How Will the Professors Act When Fascism Comes to America?
Increasingly, one hears the view that not only is Donald Trump a fascist but that he will be elected president. I don’t know what I think about these claims, but it seems to me that if we truly believe them, we’re obligated to ask the question: What will we do once Donald Trump is elected president?
Woody Allen offered one answer in Manhattan.
Whatever one thinks, I’m struck by the mismatch between the easy avowal, which you see around various precincts of the internet left, that the future looks bleak and the failure to consider the logical next question: What is to be done?
It may be that I’m over-reading the discussion because I’m going through one of my periodic late-night reading binges about Nazism and fascism. Right now, it’s Enzo Traverso’s Fire and Blood, which inspired yesterday’s blog post, and Victor Klemperer’s diaries.
Klemperer’s voice speaks to me at a very personal level. Born Jewish, Klemperer was a professor in Nazi Germany who, despite the world crumbling around him, remained fixated on a few familiar (to me, at any rate) obsessions: his real estate woes, his publication woes, and his wife’s love of cats.
Tetchy and depressive, Klemperer had a keen eye for the weakness and cowardice of his fellow academics. He could be positively scathing about his friends and colleagues, many of whom wound up supporting the Nazis. One entry from March 1933 seems representative:
But unfortunately on Tuesday evening we had the Thiemes here. That was dreadful and the end of that. Thieme—of all people—declared himself for the new regime with such fervent conviction and praise. He devoutly repeated all the phrases about unity, upwards etc. Trude was harmless by comparison.
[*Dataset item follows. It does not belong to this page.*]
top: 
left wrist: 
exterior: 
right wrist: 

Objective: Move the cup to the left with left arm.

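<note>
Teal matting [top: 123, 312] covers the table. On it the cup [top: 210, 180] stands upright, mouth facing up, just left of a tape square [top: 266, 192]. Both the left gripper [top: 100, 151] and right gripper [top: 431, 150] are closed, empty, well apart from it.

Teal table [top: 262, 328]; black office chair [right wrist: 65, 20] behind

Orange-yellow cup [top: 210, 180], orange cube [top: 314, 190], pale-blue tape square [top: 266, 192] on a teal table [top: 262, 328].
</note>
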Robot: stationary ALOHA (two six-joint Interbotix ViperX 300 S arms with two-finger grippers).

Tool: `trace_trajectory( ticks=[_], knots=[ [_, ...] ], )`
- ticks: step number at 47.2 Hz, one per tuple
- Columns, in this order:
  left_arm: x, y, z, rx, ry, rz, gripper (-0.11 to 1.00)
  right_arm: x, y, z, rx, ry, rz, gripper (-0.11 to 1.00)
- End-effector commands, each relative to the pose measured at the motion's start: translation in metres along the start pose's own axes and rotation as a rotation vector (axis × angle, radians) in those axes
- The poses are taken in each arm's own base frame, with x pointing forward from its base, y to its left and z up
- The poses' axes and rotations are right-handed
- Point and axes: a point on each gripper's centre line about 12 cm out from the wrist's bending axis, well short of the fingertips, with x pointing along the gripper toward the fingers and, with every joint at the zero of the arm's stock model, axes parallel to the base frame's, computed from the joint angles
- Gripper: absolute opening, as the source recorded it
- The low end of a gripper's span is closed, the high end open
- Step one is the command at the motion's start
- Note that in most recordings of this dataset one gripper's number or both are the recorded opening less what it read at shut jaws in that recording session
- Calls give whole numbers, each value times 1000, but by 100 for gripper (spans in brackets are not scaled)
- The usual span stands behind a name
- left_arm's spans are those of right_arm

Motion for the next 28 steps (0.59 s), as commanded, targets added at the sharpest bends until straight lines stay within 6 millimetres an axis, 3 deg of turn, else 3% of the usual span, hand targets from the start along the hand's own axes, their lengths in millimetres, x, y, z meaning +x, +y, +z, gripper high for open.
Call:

Everything had gone wrong, now we had to try this. “Now we just have to join in this song!” He corrected her vigorously. “We do not have to,” the right thing was truly and freely voted for. I shall not forgive him that. He is a poor swine and afraid for his post. So he runs with the pack?….We have been mistaken in Thieme’s intellect. He has a partial mathematical gift. Otherwise he is absolutely at the mercy of every influence, every advertisement, everything successful. Eva [Klemperer’s wife] already realised that years ago. She says, “He lacks any sense of judgement.” But that he would go so far…I am breaking with him.
So filled with rage and contempt for the professoriat was Klemperer that by August 1936, he would record this in his diary:
If one day the situation were reversed and the fate of the vanquished lay in my hands, then I would let all the ordinary folk go and even some of the leaders, who might perhaps after all have had honourable intentions and not known what they were doing. But I would have all the intellectuals strung up, and the professors three feet higher than the rest; they would be left hanging from the lamp posts for as long as was compatible with hygiene.
I’m not sure what one is supposed to do when fascism comes to America, but of one thing I am fairly certain: don’t look to the professors.
Update (10:30 pm)
I think some of my befuddlement over the state of the current discussion is similar to what Susan Sontag expressed, at a similar moment of democratic crisis, in a symposium on violence that included Arendt, Chomsky, and others.
It’s personally hard for me to understand how in December 1967 in New York the discussion has at no point turned actively to the question of whether we, in this room, and the people we know are going to be engaged in violence. Only Mr. Chomsky in one sentence — breathtakingly short — said: Of course, it goes without saying that we in the peace movement in America should not use violent means. That’s the issue I think we ought to be discussing here.